Powers v. City of Troy

156 N.W.2d 530, 380 Mich. 160, 1968 Mich. LEXIS 145
CourtMichigan Supreme Court
DecidedMarch 4, 1968
DocketCalendar 7, Docket 51,637
StatusPublished
Cited by18 cases

This text of 156 N.W.2d 530 (Powers v. City of Troy) is published on Counsel Stack Legal Research, covering Michigan Supreme Court primary law. Counsel Stack provides free access to over 12 million legal documents including statutes, case law, regulations, and constitutions.

Bluebook
Powers v. City of Troy, 156 N.W.2d 530, 380 Mich. 160, 1968 Mich. LEXIS 145 (Mich. 1968).

Opinions

O’Hara, J.

(for affirmance).

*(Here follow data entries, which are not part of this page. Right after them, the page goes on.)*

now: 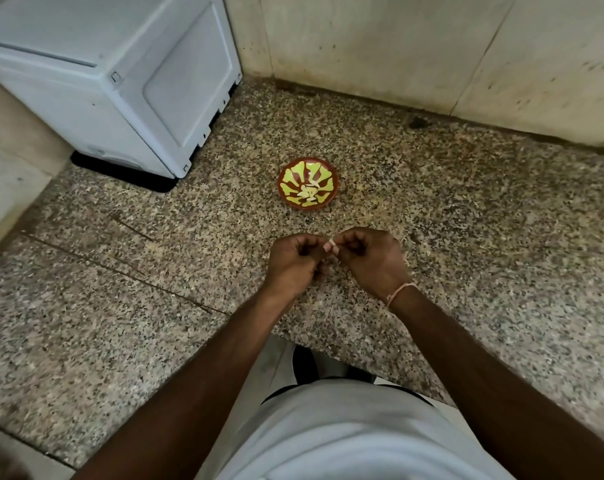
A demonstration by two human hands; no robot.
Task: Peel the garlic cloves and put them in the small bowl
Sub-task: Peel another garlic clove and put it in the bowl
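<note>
Nearest the camera, the person's white shirt (328, 438) fills the lower middle of the view, and both bare forearms extend forward from it over the speckled granite worktop (466, 220). A pale thread bracelet (399, 292) circles the right wrist.

The left hand (293, 263) and the right hand (371, 259) meet just above the worktop's near edge, knuckles up. Both sets of fingers are curled inward. Between them sits one garlic clove (331, 247), seen only as a small pale piece at the point where the hands come together. The fingertips of the right hand pinch it from the right; the left hand's thumb and fingers close on it from the left. How much skin remains on the clove is too small to tell.

Beyond the hands, well apart from them, the small bowl (286, 194) stands upright on the worktop. It is red-brown with a yellow-green petal pattern inside. Several pale peeled cloves (307, 192) lie together at its bottom.

To the far left, a white appliance (120, 81) stands on the worktop on a dark base. A stained beige wall (397, 36) runs along the worktop's far edge, with a dark spot (418, 123) just beside the joint.
</note>
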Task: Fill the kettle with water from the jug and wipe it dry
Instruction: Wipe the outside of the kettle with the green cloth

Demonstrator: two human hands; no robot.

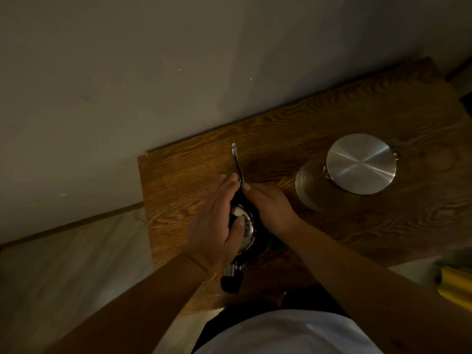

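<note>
A dark gooseneck kettle (247, 232) with a shiny round lid stands on the wooden table (357, 226). Its thin curved spout (237, 162) points toward the wall and its black handle (231, 281) sticks out toward me. My left hand (217, 226) wraps the kettle's left side, thumb lying across the lid. My right hand (270, 205) presses against the kettle's right side, fingertips near the spout's base; no cloth shows in it. To the right stands a glass jug (314, 190) with a flat silver lid (361, 163) on top.
The table's back edge runs along a plain wall (178, 72). Pale floor (63, 272) lies left of the table. A yellow object (456, 284) sits at the right edge below the table. My white shirt fills the bottom.
</note>
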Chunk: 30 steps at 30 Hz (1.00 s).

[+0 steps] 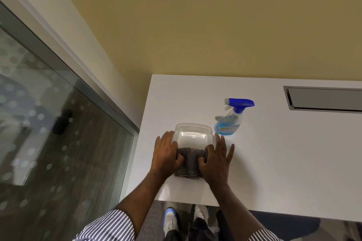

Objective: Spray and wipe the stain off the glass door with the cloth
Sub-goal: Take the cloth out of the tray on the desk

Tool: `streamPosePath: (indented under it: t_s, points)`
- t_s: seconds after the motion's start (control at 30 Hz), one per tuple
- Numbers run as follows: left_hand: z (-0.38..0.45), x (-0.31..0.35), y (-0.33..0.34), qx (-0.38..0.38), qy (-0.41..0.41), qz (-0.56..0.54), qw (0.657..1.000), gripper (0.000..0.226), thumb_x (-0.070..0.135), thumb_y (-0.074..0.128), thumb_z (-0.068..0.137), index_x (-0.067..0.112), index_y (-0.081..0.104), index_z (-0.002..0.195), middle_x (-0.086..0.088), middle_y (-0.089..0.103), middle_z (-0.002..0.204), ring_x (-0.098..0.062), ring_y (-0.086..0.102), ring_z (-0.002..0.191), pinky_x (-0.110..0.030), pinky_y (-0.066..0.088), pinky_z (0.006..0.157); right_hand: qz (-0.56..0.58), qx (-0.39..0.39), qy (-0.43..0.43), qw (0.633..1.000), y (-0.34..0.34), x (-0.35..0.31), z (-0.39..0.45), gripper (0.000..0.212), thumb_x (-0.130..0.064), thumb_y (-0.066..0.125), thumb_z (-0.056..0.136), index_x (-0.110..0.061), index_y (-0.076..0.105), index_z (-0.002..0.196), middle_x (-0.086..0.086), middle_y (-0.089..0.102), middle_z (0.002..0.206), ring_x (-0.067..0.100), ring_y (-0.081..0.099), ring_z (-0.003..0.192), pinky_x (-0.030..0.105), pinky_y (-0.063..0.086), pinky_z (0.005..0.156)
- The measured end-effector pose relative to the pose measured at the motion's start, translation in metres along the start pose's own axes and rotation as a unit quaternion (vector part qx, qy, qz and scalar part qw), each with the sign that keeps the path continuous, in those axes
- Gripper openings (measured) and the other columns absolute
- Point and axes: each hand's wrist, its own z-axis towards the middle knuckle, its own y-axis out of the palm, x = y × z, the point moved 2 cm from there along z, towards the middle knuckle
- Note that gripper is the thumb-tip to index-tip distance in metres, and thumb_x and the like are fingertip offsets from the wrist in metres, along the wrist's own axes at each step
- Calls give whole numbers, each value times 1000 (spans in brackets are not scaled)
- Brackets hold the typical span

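A grey folded cloth [189, 164] lies in the near half of a clear plastic container [193, 130] on the white table [284, 152]. My left hand [166, 154] and my right hand [216, 159] both pinch the cloth from either side, thumbs pressed into it. A spray bottle [232, 121] with a blue trigger head and blue liquid stands upright just right of the container's far corner. The glass door [49, 133] with frosted dots fills the left side; I cannot make out a stain on it.
A metal cable hatch [323, 99] is set into the table at the far right. A yellow wall rises behind the table. The door's metal frame [109, 107] runs close to the table's left edge. My shoes stand on carpet below the table's near edge.
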Motion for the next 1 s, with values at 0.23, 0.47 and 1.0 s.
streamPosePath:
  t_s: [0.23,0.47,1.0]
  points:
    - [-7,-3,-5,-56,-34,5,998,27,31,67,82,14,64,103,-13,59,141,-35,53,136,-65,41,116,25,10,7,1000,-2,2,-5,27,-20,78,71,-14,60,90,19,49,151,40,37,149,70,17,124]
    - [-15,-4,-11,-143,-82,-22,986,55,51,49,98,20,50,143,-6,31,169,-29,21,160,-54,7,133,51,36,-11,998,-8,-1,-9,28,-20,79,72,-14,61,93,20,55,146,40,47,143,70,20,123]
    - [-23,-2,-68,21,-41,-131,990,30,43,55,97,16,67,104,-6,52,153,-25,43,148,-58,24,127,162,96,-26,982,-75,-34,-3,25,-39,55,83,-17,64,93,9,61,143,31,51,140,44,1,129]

This case involves an interpretation of the Michigan wrongful death act.1 Specifically, the question is the meaning of the word “person” in the first sentence of the statute:

“Whenever the death of a person or injuries resulting in death, shall be caused by wrongful act * * * then and in every such case, the person who, or the corporation which would have been liable, if death had not ensued, shall be liable to an action for damages.” (Emphasis supplied.)

In this case the person said to be involved was a 6-month-old male child en ventre sa mere. The child ■was stillborn. The question of the wrongful act as the proximate cause of the stillbirth is not in issue. The sole question posed by appellant and accepted by appellee is:

[167]*167“Is an unborn child which is negligently injured by defendant and subsequently stillborn a 'person’ within the meaning of Michigan’s wrongful death act?”

We make clear at the outset that we are not here considering the theological, nor philosophical status of a fetal child in the context of laws relating to abortion. We confine ourselves strictly to the meaning of a “person” within the wrongful death act. The assigned Justice, and any Justice signatory hereto, expressly limit the views they here express to the interpretation of the statute which is the subject of judicial construction.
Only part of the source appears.